State of the (liberal) arts: Indiana colleges tout a broad-based education.

AuthorMayer, Kathy

Reading good literature and studying art may produce a well-rounded person, but you need a practical education to get a good job, liberal-arts students may hear from parents.

Indeed, during the 1980s, many humanities and other liberal-arts graduates were edged out of jobs by business-school graduates.

Today, that trend may be reversing.

"I believe the pendulum may be going back a little, and we're not demanding as many specialized and business-management advanced degrees," says Wayne Davidson, a member of the University of Evansville board of trustees who retired last year from his post as president of Bristol-Myers Squibb Pharmaceutical and Nutritional Group.

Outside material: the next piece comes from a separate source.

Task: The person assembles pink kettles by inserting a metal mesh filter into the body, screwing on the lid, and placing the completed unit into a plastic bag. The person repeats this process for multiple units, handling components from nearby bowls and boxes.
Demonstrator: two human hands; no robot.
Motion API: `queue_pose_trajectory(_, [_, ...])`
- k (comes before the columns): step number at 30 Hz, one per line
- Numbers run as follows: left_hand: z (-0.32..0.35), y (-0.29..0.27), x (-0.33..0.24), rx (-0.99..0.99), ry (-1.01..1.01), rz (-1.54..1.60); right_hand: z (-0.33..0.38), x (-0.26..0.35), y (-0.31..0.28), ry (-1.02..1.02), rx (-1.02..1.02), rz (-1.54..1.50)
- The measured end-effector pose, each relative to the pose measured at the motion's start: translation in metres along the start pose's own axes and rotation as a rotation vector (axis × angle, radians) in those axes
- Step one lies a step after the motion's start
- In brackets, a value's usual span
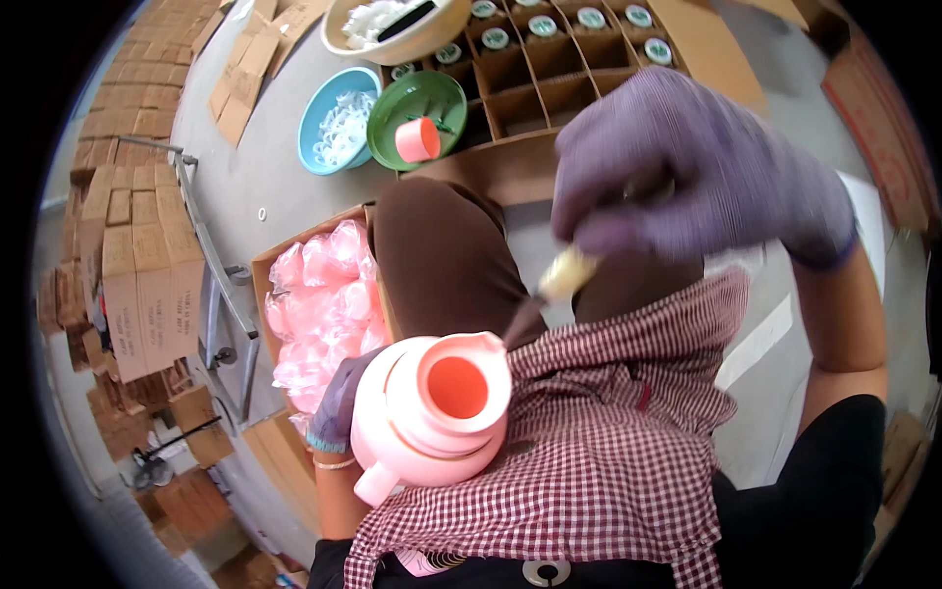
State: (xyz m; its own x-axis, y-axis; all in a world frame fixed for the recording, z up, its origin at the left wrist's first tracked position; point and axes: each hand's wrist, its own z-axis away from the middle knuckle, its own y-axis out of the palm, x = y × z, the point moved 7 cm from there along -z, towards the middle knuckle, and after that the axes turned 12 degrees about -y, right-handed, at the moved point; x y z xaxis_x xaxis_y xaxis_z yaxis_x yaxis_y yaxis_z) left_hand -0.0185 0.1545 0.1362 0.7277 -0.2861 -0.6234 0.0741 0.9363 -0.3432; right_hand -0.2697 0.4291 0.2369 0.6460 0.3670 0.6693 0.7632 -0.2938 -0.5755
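Over my lap, a pink jug [422,461] with a round open mouth, a pouring lip and a stub handle is tilted toward me. My left hand [339,402], in a purple-grey glove, is closed around its left side; the jug hides most of the fingers. Raised at the right, my gloved right hand [677,172] is curled in a fist around a small tool [569,273] with a pale yellow handle. The tool's dark end, smeared by motion, points down toward the jug's lip, and I cannot make out its kind.
Left of my knee stands a carton [260,275] of plastic-wrapped pink parts. Ahead are a blue bowl [312,133] of white rings, a green bowl [378,128] with a pink cup [417,140], a cream basin [451,27], and a divided carton [520,162] holding several white-topped items. A metal trolley [211,255] stands left.
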Motion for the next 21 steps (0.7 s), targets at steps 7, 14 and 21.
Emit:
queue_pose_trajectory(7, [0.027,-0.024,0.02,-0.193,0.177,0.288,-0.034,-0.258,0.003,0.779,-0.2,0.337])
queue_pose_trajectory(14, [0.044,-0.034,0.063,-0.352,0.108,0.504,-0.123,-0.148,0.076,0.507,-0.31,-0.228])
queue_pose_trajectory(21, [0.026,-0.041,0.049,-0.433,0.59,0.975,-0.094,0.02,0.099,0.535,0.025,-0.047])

"I'm not convinced companies need the number of MBAs they have been paying exorbitant rates to get. There's definitely a place for the liberal-arts graduate in the business world," Davidson says.

The business world's attraction to the liberal-arts graduate is much more than the possibility of being able to pay a lower starting salary, he says. "Liberal-arts graduates bring a background that allows them to function in any number of areas rather than being pigeonholed in one area," he says. "People with a liberal-arts degree are more apt to be moved around and obtain a broader business experience."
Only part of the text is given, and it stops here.